This is an automated email from the ASF dual-hosted git repository.
potiuk pushed a commit to branch main
in repository https://gitbox.apache.org/repos/asf/airflow.git
The following commit(s) were added to refs/heads/main by this push:
new 61710518ab fix: OpenLineage in FileTransferOperator for Airflow 2.8
(#39755)
61710518ab is described below
commit 61710518abf5a59e45201f8ff8850c104f12c903
Author: Kacper Muda <[email protected]>
AuthorDate: Wed May 22 15:47:26 2024 +0200
fix: OpenLineage in FileTransferOperator for Airflow 2.8 (#39755)
Signed-off-by: Kacper Muda <[email protected]>
---
.../providers/common/io/operators/file_transfer.py | 14 +++++++++--
.../common/io/operators/test_file_transfer.py | 27 ++++++++++++++++++++++
2 files changed, 39 insertions(+), 2 deletions(-)
diff --git a/airflow/providers/common/io/operators/file_transfer.py
b/airflow/providers/common/io/operators/file_transfer.py
index e79212882d..9a396c86e4 100644
--- a/airflow/providers/common/io/operators/file_transfer.py
+++ b/airflow/providers/common/io/operators/file_transfer.py
@@ -79,11 +79,21 @@ class FileTransferOperator(BaseOperator):
from airflow.providers.openlineage.extractors import OperatorLineage
+ def _prepare_ol_dataset(path: ObjectStoragePath) -> Dataset:
+ if hasattr(path, "namespace"):
+ # namespace has been added in Airflow 2.9.0; #36410
+ return Dataset(namespace=path.namespace, name=path.key)
+ # manually recreating namespace
+ return Dataset(
+ namespace=f"{path.protocol}://{path.bucket}" if path.bucket
else path.protocol,
+ name=path.key.lstrip(path.sep),
+ )
+
src: ObjectStoragePath = self._get_path(self.src, self.source_conn_id)
dst: ObjectStoragePath = self._get_path(self.dst, self.dst_conn_id)
- input_dataset = Dataset(namespace=src.namespace, name=src.key)
- output_dataset = Dataset(namespace=dst.namespace, name=dst.key)

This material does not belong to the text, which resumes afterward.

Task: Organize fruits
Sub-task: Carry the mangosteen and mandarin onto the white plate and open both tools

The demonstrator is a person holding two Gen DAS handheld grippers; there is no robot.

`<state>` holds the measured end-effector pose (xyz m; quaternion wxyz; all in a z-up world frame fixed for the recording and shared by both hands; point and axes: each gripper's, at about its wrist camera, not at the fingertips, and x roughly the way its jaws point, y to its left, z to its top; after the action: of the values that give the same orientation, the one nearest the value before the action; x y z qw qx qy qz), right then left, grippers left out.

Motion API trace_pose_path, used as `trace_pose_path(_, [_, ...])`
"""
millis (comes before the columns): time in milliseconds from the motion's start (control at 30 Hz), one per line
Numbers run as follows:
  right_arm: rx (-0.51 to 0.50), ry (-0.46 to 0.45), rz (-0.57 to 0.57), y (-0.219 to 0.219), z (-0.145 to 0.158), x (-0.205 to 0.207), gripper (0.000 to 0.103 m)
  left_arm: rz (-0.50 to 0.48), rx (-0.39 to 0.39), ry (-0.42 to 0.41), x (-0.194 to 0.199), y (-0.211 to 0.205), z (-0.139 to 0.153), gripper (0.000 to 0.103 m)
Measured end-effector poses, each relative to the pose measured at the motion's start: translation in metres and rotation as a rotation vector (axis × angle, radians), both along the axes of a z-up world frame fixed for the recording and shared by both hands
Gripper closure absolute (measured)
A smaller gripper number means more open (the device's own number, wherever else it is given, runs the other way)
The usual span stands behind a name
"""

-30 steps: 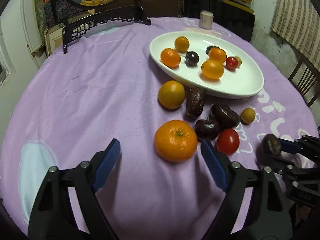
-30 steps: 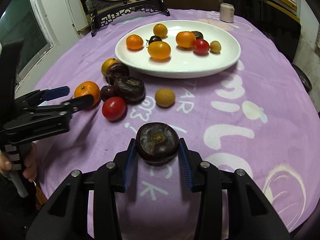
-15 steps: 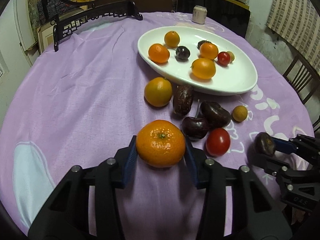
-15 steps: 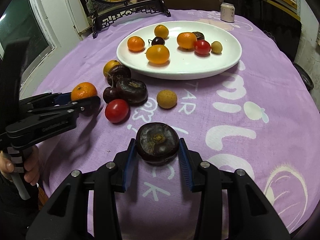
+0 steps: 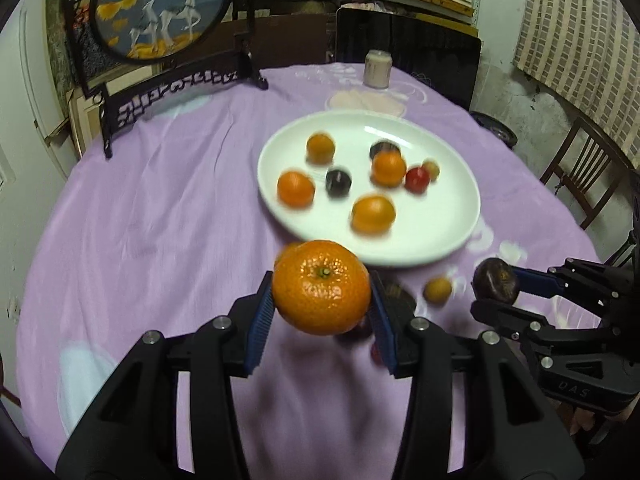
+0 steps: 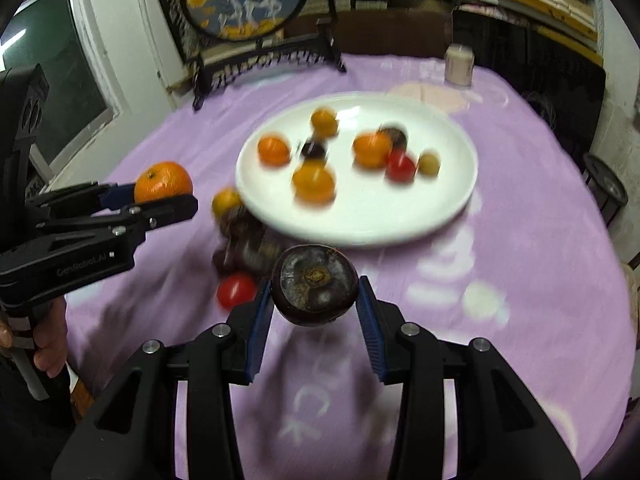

+ input_dataset = _prepare_ol_dataset(src)
+ output_dataset = _prepare_ol_dataset(dst)
return OperatorLineage(
inputs=[input_dataset],
diff --git a/tests/providers/common/io/operators/test_file_transfer.py
b/tests/providers/common/io/operators/test_file_transfer.py
index c48a61c314..2dc204eb3d 100644
--- a/tests/providers/common/io/operators/test_file_transfer.py
+++ b/tests/providers/common/io/operators/test_file_transfer.py
@@ -69,3 +69,30 @@ def test_get_openlineage_facets_on_start():
assert len(lineage.outputs) == 1
assert lineage.inputs[0] == expected_input
assert lineage.outputs[0] == expected_output
+
+
+def test_get_openlineage_facets_on_start_without_namespace():
+ mock_src = mock.MagicMock(key="/src_key", protocol="s3",
bucket="src_bucket", sep="/")
+ mock_dst = mock.MagicMock(key="dst_key", protocol="gcs", bucket="",
sep="/")
+
+ # Ensure the `namespace` attribute does not exist
+ if hasattr(mock_src, "namespace"):
+ delattr(mock_src, "namespace")
+ if hasattr(mock_dst, "namespace"):
+ delattr(mock_dst, "namespace")
+
+ operator = FileTransferOperator(
+ task_id="task",
+ src=mock_src,
+ dst=mock_dst,
+ source_conn_id="source_conn_id",
+ dest_conn_id="dest_conn_id",
+ )
+ # Make sure the _get_path method returns the mock objects
+ operator._get_path = mock.Mock(side_effect=[mock_src, mock_dst])
+
+ lineage = operator.get_openlineage_facets_on_start()
+ assert len(lineage.inputs) == 1
+ assert len(lineage.outputs) == 1
+ assert lineage.inputs[0] == Dataset(namespace="s3://src_bucket",
name="src_key")
+ assert lineage.outputs[0] == Dataset(namespace="gcs", name="dst_key")